Дом, дорога, река - страница 14
Дом Дениса Максимовича был хоть и хатой, нохатой просторной и, в целом, не бедной. И крыт он был шифером, и полы были в нём набраны из широченных досок, и крыльцо было высоким, как бы парящим и над двором, и над проходившею рядом дорогой.
А всего через два дома по нижнему планту стояла хата Нинки, нашей дальней родственницы, жившей одиноко и трудно. И вот это была уже настоящая мазанка, жилище почти первобытное по затрапезности, бедности и тесноте. Ведь мазанка – это плетень из лозы, обмазанный глиной с навозом. Покрыта она была соломой, самым дешёвым строительным материалом тех мест. Помню, издалека Нинкин дом походил на этакий гриб под округлой соломенной шляпкой – гриб, на облезлой от времени ножке которого имелось оконце и низкая дверь. Эта дверь, утеплённая чем только можно – одеялом и старой фуфайкой, драной клеёнкой, полосками войлока, – была ещё для надёжности перехвачена крест-накрест прибитыми брезентовыми вожжами, иначе всё то, что висело на двери, непременно осыпалось бы с неё. Глянешь мельком на эту дверь – а такие, обитые разнообразным тряпьём двери были у многих, – и она вдруг покажется спиной ветхой, согбенной старушки, которая сунулась в хату, да ненароком застряла в дверном проёме.
Дверь открывалась с кряхтеньем и жалобным скрипом. В полутёмных сенях стояли вёдра с водою – колодец на низах огородов у речки, из которого их наполняли, так и назывался «Нинкин». А затем раздавался скрип ещё одной двери, которая вела в саму хату. В жаркий полдень – а я заходил туда только летом – было очень приятно ступать босыми ногами по земляному прохладному полу.
Что было в той хате? Печь, лавка, стол, ворох тряпья на кровати в углу да окошко размером в четыре ладони. Вездесущий картофельный запах исходил и от чугунка, что стоял на загнётке печи, и от ведра возле входа, в котором всё та же картошка, но только помельче, ждала, когда её потолкут курам или поросёнку. И хоть мебели в этом жилище почти не имелось, но было так тесно, что не повернёшься. И это ещё на дворе было лето; а что же творилось зимой, когда всё свободное место возле печи бывало завалено мёрзлой соломой? Ведь больше в тех курских краях топить было нечем – дрова или уголь раздобыть было трудно, – и только солома спасала людей в холода. Топка печи набивалась её золотистым, шуршащим, ломавшимся ворохом; потом подносился огонь, и этот соломенный ворох сначала наполнялся молочным дымом, потом в дыму промелькивал алый, трепещущий проблеск, а потом вдруг и печь, и вся хата озарялись враз вспыхнувшим пламенем! Какое-то время докрасна раскалённые стержни соломы ещё сохраняли свою хрупкую архитектуру, но скоро рушились, и в топке печи оставался лишь слой невесомого серого пепла.
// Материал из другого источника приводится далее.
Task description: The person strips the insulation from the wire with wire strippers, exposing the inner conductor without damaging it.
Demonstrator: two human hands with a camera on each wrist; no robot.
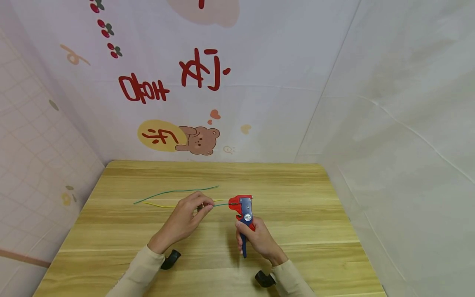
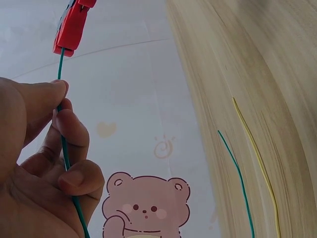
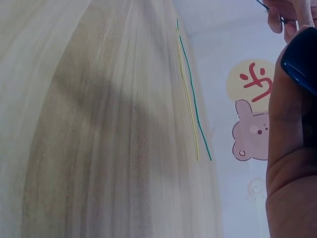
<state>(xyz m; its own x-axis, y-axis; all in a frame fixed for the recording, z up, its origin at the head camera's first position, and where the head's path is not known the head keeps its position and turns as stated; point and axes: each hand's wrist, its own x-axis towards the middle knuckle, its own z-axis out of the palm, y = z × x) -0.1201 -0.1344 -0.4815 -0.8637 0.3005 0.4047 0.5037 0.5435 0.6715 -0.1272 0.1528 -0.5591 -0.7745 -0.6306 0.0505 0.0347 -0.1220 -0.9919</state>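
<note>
Between thumb and fingertips, my left hand (image 1: pixel 182 216) pinches a green wire (image 2: pixel 61 67). The wire's far end runs into the red jaws of a wire stripper (image 1: pixel 246 209), and its other end trails down across the left palm. My right hand (image 1: pixel 260 240) grips the stripper by its blue and red handles, holding it upright over the table. In the right wrist view only a dark blue handle end (image 3: pixel 303 59) shows against that hand. The wire's tip is hidden inside the jaws.
A second green wire (image 1: pixel 174 191) and a yellow wire (image 1: pixel 159 205) lie on the wooden table (image 1: pixel 297 247) behind the left hand. A printed white cloth (image 1: pixel 267 103) hangs along the back edge. Black wrist mounts (image 1: pixel 171 260) sit at both cuffs.
</note>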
Не берусь даже сказать, сколько охапок заиндевелой соломы приходилось Нинке затаскивать в хату, а после заталкивать в печь, чтобы хоть сколько-нибудь протопить своё занесённое снегом жилище. Но хорошо представляю себе, как гудел жаркий огонь, бросавший алые блики на гору соломы, лежавшую возле печи, как искры летели в трубу, а хозяйка, отворачиваясь от жара, заметала в совок те дымные красные брызги, что вылетали из топки и падали на пол. Ещё хорошо, что полы в той хате были земляными, а стены глиняными, а то бы Нинкина хатка не пережила при топке соломой и одну зиму.
На чём только держалась тогдашняя деревенская жизнь! На каких-то курушках-гнилушках, верёвочках, щепочках, на соломе и на коровьем навозе, на ивовой лозе и на глине, на полусопревшем тряпье – на чём-то таком, что уже и само было почти прахом. И сколько было таких вот, как Нинкина, хат – с земляными полами и кровлями из соломы, с дверьми, утеплёнными всяким случайным тряпьём, и с одинокими бабами, что коротали в них долгие зимы…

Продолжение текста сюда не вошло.